**WHAT IS BEING ASKED:**
From the entries below, retype only the lines from the one with "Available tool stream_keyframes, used" through the one with "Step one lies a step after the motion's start", exactly as written.

**DATA TO PROCESS:**
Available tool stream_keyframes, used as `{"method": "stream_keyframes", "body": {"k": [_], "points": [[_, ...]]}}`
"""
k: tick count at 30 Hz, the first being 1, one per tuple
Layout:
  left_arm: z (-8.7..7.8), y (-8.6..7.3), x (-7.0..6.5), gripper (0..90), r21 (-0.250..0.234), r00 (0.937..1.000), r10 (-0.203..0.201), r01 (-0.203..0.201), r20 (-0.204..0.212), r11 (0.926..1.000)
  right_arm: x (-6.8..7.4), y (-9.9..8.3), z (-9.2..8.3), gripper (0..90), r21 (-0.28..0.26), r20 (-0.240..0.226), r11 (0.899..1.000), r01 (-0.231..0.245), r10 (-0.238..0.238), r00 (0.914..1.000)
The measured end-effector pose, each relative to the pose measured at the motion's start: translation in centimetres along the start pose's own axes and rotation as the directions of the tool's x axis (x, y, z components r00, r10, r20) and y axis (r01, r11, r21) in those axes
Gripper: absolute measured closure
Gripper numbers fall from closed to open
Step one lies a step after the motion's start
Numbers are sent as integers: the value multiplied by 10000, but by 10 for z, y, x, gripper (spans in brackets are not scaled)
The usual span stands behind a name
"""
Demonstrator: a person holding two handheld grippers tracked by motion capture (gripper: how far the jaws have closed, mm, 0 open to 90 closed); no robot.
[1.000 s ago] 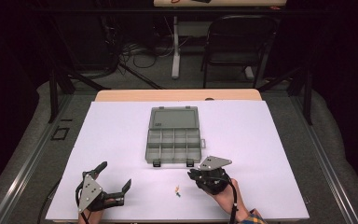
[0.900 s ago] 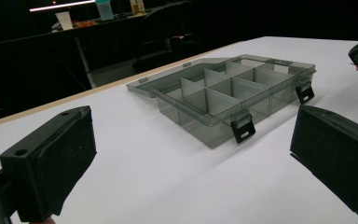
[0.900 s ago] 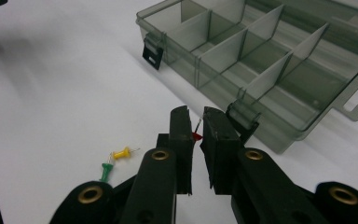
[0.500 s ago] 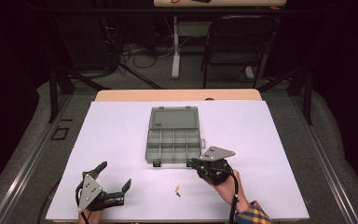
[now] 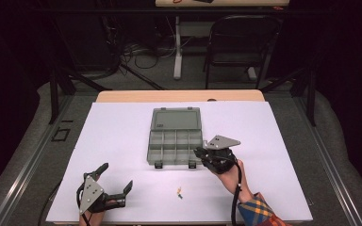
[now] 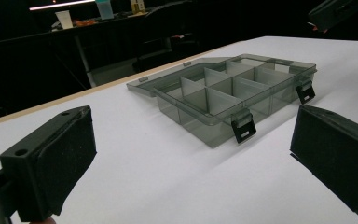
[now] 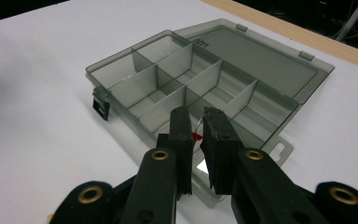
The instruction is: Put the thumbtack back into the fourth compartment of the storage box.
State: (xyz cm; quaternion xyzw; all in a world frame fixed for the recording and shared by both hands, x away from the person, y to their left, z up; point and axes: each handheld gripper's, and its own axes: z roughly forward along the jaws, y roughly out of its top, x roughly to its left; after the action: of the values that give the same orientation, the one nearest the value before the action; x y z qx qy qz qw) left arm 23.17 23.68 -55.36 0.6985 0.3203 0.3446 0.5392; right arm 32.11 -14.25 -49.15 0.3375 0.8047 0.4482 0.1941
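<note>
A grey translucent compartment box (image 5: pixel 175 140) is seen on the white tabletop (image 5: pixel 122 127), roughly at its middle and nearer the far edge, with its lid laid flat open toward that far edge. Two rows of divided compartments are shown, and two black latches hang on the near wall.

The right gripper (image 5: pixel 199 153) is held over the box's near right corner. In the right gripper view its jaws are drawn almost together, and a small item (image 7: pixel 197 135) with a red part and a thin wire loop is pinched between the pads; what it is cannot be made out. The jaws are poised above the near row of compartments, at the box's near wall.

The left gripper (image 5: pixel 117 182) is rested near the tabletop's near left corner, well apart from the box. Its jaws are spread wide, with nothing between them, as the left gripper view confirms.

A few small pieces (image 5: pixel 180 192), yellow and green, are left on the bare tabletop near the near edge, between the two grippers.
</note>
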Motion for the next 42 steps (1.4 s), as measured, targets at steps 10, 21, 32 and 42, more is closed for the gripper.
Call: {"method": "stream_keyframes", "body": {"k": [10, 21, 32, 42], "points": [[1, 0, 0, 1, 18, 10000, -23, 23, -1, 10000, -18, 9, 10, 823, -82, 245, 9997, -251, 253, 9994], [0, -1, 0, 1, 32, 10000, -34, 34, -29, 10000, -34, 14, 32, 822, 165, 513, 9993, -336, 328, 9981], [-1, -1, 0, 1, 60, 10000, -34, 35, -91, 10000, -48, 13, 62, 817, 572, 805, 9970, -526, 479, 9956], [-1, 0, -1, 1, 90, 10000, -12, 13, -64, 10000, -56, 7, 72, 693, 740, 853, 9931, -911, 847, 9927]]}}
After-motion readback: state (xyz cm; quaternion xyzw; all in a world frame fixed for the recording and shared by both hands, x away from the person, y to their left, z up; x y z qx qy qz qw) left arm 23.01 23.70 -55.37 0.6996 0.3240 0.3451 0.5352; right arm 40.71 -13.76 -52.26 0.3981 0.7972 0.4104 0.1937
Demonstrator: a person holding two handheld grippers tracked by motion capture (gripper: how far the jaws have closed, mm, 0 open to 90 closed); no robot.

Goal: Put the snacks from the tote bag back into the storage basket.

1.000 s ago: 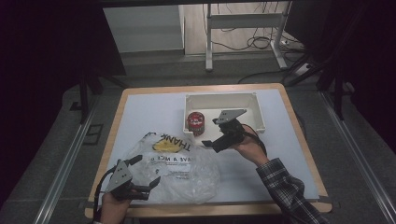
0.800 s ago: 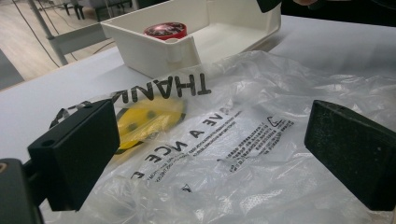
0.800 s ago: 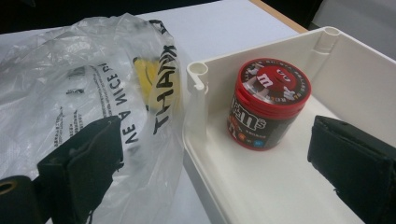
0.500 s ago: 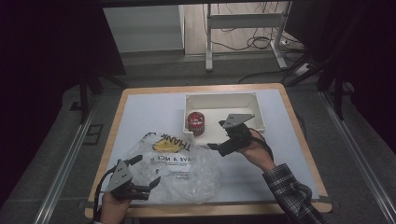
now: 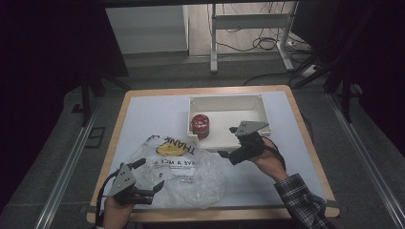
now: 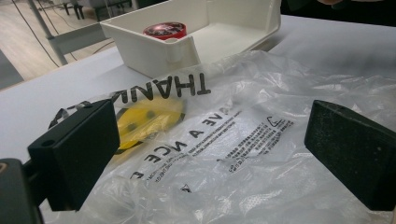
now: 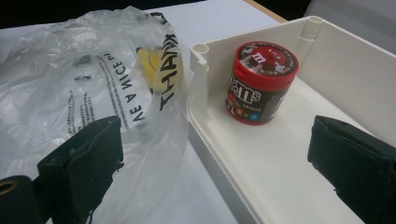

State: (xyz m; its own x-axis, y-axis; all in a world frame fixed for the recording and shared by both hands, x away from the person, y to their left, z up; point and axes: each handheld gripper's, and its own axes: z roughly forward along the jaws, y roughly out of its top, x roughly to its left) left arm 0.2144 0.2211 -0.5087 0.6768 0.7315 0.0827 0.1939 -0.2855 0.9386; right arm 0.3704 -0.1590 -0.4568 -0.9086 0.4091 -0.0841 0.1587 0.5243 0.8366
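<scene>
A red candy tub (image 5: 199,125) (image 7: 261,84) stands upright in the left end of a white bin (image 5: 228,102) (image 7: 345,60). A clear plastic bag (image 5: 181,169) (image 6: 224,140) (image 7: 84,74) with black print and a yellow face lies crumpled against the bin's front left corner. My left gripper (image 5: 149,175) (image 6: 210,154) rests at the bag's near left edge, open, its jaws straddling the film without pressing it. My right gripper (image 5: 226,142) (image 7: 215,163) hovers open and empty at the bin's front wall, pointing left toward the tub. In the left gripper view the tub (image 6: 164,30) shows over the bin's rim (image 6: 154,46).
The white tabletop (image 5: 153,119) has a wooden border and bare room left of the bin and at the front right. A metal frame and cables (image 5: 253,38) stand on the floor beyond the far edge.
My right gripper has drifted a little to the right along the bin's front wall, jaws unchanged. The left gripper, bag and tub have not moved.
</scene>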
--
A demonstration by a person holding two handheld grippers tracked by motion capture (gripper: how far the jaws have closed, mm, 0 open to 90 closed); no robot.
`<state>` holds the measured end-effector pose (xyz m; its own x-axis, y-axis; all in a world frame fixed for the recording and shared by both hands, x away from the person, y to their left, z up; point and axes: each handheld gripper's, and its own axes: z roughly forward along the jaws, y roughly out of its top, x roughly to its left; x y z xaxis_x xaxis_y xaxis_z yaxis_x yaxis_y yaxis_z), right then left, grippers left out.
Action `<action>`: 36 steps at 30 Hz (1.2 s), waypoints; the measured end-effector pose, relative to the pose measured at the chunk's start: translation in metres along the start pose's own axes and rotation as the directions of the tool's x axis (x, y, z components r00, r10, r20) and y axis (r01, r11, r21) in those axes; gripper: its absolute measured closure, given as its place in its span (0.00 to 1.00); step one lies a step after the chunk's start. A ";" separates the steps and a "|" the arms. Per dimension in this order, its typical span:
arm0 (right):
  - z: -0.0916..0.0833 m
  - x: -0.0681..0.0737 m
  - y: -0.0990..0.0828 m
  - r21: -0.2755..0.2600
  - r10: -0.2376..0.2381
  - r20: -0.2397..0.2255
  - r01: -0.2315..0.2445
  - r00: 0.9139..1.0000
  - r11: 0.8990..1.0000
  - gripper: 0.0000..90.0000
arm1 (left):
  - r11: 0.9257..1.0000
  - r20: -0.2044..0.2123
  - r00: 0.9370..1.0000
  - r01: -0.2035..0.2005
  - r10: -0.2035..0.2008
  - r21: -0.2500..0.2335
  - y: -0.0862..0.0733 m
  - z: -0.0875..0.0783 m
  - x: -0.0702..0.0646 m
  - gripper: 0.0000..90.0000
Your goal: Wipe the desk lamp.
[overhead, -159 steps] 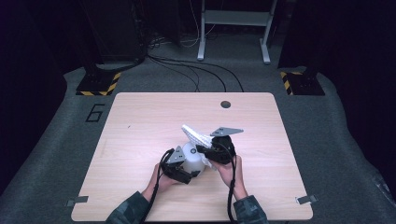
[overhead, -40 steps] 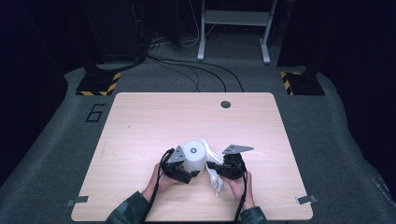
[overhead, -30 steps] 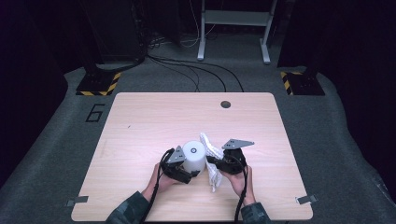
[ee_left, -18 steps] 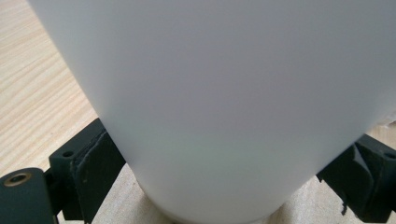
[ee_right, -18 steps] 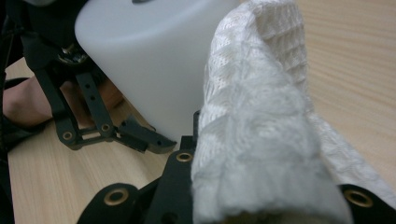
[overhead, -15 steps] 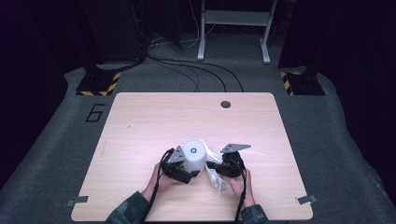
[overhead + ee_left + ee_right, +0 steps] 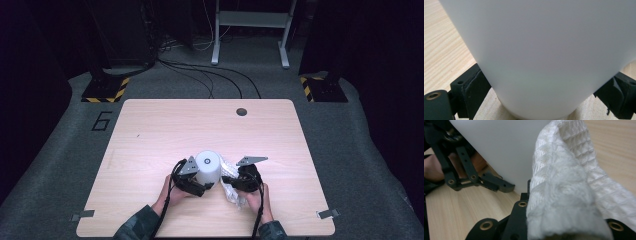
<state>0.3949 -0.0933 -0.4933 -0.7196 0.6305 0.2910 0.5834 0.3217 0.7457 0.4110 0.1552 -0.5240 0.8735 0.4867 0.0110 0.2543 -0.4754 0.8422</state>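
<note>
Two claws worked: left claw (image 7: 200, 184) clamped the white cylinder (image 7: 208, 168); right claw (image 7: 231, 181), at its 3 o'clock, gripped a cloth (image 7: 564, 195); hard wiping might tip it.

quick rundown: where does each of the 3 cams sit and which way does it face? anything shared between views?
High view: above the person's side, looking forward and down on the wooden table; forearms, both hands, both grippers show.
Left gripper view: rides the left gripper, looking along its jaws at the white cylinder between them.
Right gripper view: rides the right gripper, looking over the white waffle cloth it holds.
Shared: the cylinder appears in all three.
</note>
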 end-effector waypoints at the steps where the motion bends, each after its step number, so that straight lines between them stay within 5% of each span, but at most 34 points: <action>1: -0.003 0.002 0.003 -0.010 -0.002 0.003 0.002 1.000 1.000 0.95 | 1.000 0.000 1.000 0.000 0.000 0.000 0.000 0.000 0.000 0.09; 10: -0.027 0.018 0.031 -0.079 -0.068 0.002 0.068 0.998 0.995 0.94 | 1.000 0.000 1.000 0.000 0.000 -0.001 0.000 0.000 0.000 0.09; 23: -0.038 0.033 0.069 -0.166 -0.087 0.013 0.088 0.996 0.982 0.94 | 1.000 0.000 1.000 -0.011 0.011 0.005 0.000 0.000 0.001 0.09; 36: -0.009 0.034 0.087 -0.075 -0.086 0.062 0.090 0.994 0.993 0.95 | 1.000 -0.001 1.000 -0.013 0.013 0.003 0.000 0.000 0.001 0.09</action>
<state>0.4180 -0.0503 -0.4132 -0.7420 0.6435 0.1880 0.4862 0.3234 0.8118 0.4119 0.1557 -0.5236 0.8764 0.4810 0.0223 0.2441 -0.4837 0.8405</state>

**OUTPUT OF THE TASK:**
Available tool stream_keyframes, used as `{"method": "stream_keyframes", "body": {"k": [_], "points": [[_, ...]]}}`
"""
k: tick count at 30 Hz, the first being 1, one per tuple
Layout:
  left_arm: z (-8.7..7.8), y (-8.6..7.3), x (-7.0..6.5), gripper (0..90), r21 (-0.250..0.234), r00 (0.937..1.000), r10 (-0.203..0.201), r01 (-0.203..0.201), r20 (-0.204..0.212), r11 (0.926..1.000)
  right_arm: x (-6.8..7.4), y (-9.9..8.3), z (-9.2..8.3), gripper (0..90), r21 (-0.28..0.26), r20 (-0.240..0.226), r11 (0.899..1.000), r01 (-0.231..0.245), r10 (-0.238..0.238), r00 (0.914..1.000)
The measured end-effector pose, each relative to the pose measured at the motion's start: translation in centimetres along the start pose's own axes and rotation as the directions of the tool's x axis (x, y, z components r00, r10, r20) and y axis (r01, r11, r21) in those axes
Gripper: absolute measured closure
Gripper numbers fall from closed to open
Step one lies a step after the motion's start

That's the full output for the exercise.